At this stage, I would’ve called a timeout and seriously considered replacing Jarry, in obvious distress, with Maxime Lagace. Maybe it would’ve made a difference and maybe not, given Lagace’s checkered past. It all became moot three minutes later when Nelson pushed back a collapsing black-and-gold defense and beat Jarry through the five-hole. At this point our chances for a comeback pretty much went up in smoke.
To our credit we kept battling. Our guys pressed furiously to open the final period, but simply couldn’t beat Sorokin. Any last-ditch hope evaporated at 15:16 when John Marino drew a double-minor for high-sticking Matt Martin.
I felt such a mixture of emotions in those closing moments. Badly for the magnificent core that won us three Stanley Cups. But time marches on. And while you never say never, it appears for all the world that our Stanley Cup window has closed. Emphatically so.
The real disappointment? I truly felt this team had a chance. Okay, maybe a Cup was wishful thinking. And maybe the Bruins would’ve swept us four straight in the next round. But I thought we were at least good enough to go a couple of rounds and make some noise.
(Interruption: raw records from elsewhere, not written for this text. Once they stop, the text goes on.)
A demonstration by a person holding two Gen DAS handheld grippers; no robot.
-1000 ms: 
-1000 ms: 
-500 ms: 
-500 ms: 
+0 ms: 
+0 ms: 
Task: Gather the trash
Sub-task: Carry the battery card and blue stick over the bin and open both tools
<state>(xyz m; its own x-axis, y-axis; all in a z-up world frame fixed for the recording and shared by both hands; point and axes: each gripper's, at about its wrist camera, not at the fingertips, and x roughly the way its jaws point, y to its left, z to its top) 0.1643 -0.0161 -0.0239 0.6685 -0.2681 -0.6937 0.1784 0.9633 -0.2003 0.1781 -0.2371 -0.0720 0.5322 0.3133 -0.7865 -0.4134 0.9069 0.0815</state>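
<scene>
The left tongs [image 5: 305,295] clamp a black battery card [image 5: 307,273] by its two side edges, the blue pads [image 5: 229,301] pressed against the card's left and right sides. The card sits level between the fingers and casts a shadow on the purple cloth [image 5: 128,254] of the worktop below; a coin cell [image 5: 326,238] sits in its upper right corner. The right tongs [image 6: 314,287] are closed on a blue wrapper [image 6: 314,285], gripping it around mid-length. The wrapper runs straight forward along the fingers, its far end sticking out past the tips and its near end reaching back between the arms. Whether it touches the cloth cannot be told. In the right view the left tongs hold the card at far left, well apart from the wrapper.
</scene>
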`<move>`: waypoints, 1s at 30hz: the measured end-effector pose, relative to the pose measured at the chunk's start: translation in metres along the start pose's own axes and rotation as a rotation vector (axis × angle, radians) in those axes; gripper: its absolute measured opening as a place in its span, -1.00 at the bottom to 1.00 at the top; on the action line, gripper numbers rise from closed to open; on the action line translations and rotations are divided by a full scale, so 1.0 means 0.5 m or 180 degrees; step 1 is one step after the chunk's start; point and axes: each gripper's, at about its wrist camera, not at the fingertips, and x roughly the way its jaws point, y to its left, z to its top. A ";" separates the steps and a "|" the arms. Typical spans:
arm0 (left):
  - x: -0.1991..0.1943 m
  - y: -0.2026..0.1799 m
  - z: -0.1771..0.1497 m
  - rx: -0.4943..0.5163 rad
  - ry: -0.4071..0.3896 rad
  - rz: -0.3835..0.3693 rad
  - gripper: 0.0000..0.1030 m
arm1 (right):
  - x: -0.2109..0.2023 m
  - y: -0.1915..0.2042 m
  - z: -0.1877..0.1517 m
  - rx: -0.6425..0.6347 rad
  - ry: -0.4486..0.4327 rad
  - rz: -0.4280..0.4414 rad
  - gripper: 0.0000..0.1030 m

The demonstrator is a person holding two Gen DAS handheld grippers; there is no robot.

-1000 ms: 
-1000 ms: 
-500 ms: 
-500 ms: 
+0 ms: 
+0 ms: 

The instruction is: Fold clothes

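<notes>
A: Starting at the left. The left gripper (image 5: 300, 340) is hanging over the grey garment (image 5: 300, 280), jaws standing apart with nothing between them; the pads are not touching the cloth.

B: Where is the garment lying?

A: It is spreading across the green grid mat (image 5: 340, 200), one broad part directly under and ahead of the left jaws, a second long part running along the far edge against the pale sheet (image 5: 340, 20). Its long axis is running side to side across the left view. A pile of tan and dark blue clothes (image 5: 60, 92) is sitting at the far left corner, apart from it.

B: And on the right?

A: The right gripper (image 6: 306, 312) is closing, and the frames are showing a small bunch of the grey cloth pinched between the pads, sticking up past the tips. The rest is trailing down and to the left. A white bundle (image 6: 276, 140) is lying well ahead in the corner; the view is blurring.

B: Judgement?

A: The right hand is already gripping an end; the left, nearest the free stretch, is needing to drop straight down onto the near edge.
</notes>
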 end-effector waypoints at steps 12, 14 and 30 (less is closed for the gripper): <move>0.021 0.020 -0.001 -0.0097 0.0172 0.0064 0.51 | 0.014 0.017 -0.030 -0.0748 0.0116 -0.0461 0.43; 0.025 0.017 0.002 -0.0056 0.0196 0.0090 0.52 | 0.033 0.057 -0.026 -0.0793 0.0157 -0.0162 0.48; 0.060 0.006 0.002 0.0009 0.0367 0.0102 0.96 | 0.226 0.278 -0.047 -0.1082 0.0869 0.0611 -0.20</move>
However, a chain is only as strong as its weakest link. That goes for a hockey team as well. Last night our weakest link was exposed.
Speaking of Weak Links…
Jarry wasn’t the only Penguin to struggle. I thought Mike Matheson, to be kind, had a brutal game defensively. He was a minus-two and victimized on numerous occasions, not to mention four Islanders scoring plays. Ceci, so solid during the regular season, wasn’t much better. He also finished a minus-two, as did Letang and Brian Dumoulin.
In general, I thought our defense had a difficult series, which no doubt contributed to Jarry’s woes.
Combined with an increasing need to shelter Marcus Pettersson and Marino’s sophomore regression? An area ripe for retooling over the offseason.
Puckpourri
The Pens again won the stat battle but lost the war. We outshot the Islanders, 37-24, and outhit them as well. Five-on-five, we had a pronounced edge in Corsi events (71-41), scoring chances (28-19) and high danger chances (8-5).
Zucker (a goal and a helper) and Malkin (two assists) paced the black and gold with two points each. In particular, I thought Geno played a terrific game.
Kapanen and Zucker led the way with a plus-two each. On the flip side, the Crosby line was a combined minus-10, including a team-worst minus-four for Guentzel.
Jarry stopped 19 of 24 shots for a .792 save percentage. For the series, Tristan posted a 3.18 goals against average and an .888 save percentage. His quality starts percentage? An abysmal .167.